Step 2: R constructor
Write an R function that creates a strategy list. The
name field must match the C++ registration name
exactly.
#' My custom projection pursuit strategy.
#'
#' @param alpha A tuning parameter.
#' @return A \code{pp_strategy} object.
#' @export
pp_my_method <- function(alpha = 1.0) {
if (!is.numeric(alpha) || length(alpha) != 1)
stop("`alpha` must be a single number.")
structure(
list(name = "my_method", display_name = "My method", alpha = alpha),
class = "pp_strategy"
)
}The constructor should:
- Validate parameters before they reach C++. Catching errors early with clear messages is better than a C++ exception.
-
Set the S3 class to
pp_strategy,vars_strategy,cutpoint_strategy,stop_strategy,binarize_strategy, orgrouping_strategy. This is checked byresolve_strategies(). -
Include
display_namefor readable output insummary(). -
Use the same parameter names as
to_json()in C++. The R list is converted to JSON and passed tofrom_json()on the C++ side.
Step 3: Use it
Once both sides are in place, the new strategy works like any built-in:
# Single tree
tree <- pptr(Species ~ ., data = iris, pp = pp_my_method(alpha = 0.5))
# Forest
forest <- pprf(Species ~ ., data = iris, pp = pp_my_method(alpha = 0.5), vars = vars_uniform(n_vars = 2))

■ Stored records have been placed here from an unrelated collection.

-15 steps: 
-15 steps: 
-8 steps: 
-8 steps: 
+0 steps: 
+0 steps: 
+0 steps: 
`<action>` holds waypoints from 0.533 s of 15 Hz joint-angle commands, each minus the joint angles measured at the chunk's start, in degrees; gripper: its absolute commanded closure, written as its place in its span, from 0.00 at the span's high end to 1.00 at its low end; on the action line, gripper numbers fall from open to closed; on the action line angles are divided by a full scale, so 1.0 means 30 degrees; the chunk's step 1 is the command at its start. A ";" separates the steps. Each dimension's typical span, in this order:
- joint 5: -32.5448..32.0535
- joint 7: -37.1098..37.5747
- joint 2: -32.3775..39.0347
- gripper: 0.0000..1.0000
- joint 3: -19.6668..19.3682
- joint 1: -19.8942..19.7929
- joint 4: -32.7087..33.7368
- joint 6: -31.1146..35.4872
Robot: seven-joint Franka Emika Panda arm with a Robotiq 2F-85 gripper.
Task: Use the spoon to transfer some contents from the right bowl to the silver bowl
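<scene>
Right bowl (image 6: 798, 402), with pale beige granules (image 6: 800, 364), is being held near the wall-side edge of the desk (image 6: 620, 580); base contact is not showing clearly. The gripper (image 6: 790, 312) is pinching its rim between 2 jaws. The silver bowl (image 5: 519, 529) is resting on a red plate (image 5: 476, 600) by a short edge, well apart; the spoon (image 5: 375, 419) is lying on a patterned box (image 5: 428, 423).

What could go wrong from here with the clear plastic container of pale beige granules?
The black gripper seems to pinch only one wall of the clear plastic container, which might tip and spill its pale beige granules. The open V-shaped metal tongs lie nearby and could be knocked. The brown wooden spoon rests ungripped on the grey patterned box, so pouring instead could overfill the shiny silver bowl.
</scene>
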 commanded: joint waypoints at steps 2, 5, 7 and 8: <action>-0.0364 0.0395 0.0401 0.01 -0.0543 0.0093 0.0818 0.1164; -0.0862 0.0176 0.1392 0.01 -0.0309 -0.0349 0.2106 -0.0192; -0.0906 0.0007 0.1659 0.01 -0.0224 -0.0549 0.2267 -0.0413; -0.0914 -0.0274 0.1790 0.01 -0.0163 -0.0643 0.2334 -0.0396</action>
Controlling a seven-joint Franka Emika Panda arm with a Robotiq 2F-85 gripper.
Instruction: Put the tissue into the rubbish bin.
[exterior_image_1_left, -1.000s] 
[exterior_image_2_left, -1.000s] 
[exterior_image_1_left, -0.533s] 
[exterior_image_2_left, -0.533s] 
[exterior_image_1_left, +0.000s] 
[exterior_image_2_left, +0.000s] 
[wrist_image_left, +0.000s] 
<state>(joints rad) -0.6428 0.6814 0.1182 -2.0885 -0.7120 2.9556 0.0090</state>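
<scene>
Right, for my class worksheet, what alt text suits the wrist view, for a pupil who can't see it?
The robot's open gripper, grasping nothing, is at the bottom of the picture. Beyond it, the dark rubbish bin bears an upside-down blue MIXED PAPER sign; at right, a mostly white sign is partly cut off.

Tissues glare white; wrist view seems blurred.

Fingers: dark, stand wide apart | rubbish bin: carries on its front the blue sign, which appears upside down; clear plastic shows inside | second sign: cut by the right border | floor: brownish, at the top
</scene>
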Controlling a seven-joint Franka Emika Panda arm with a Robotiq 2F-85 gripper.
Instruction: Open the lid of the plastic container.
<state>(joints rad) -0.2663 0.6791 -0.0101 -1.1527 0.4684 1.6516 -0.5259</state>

# Summary shows the strategy
summary(tree)The strategy is also available from the CLI:
And models trained with the new strategy can be saved and loaded as usual — the JSON registry handles serialization automatically.
Strategy families reference
PP: Projection pursuit
Controls how the tree finds the best linear combination of variables at each node.
index(x, group_spec, projector) -> scalar
optimize(x, group_spec) -> Result{projector, index}
optimize() is the main method. It receives the data
matrix and group partition and returns the best projection vector.
index() evaluates a given projection (used for variable
importance calculations).
Vars: Variable selection
Controls which variables are available to projection pursuit at each split. This is what makes random forests “random”.
select(x, group_spec, rng) -> Result{selected_indices, original_cols}
The returned VariableSelection::Result tracks which
columns were selected so the reduced-space projector can be expanded
back to the full feature space.
Threshold: Split cutpoint
Controls where the split cutpoint is placed in the projected space.
cutpoint(group_1, group_2, projector) -> scalar
Receives the two groups (already partitioned by projection pursuit) and the projection vector. Returns the cutpoint value.
Stop: Stopping rule
Controls when to stop growing the tree.
should_stop(group_partition, depth) -> bool
Binarize: Binarization
Controls how multiclass nodes (>2 groups) are reduced to a binary problem.
regroup(projected_x, group_partition) -> Result
Grouping: Group partition
Controls how observations are routed to children after a split.
split(partition, lower_group, upper_group) -> Result
Checklist
- Create
core/src/models/strategies/<family>/MyStrategy.hpp(and.cppif needed). - Inherit from the appropriate base class
(
ProjectionPursuit,VariableSelection,Cutpoint,StopRule,Binarization, orGrouping). - Implement the pure virtual methods.
- Implement
to_json()with a"name"field. - Implement
display_name()for human-readable summaries. - Add
static Ptr from_json()with key validation. - Add
PPFOREST2_REGISTER_STRATEGY(Base, "name"). - Add a factory function in the strategy’s namespace.
- Add the
.cpptocore/src/models/CMakeLists.txt. - Write tests in
MyStrategy.test.cpp(JSON round-trip + functional). - Write the R constructor function with validation,
display_name, and the correct S3 class. - Export and document the R function.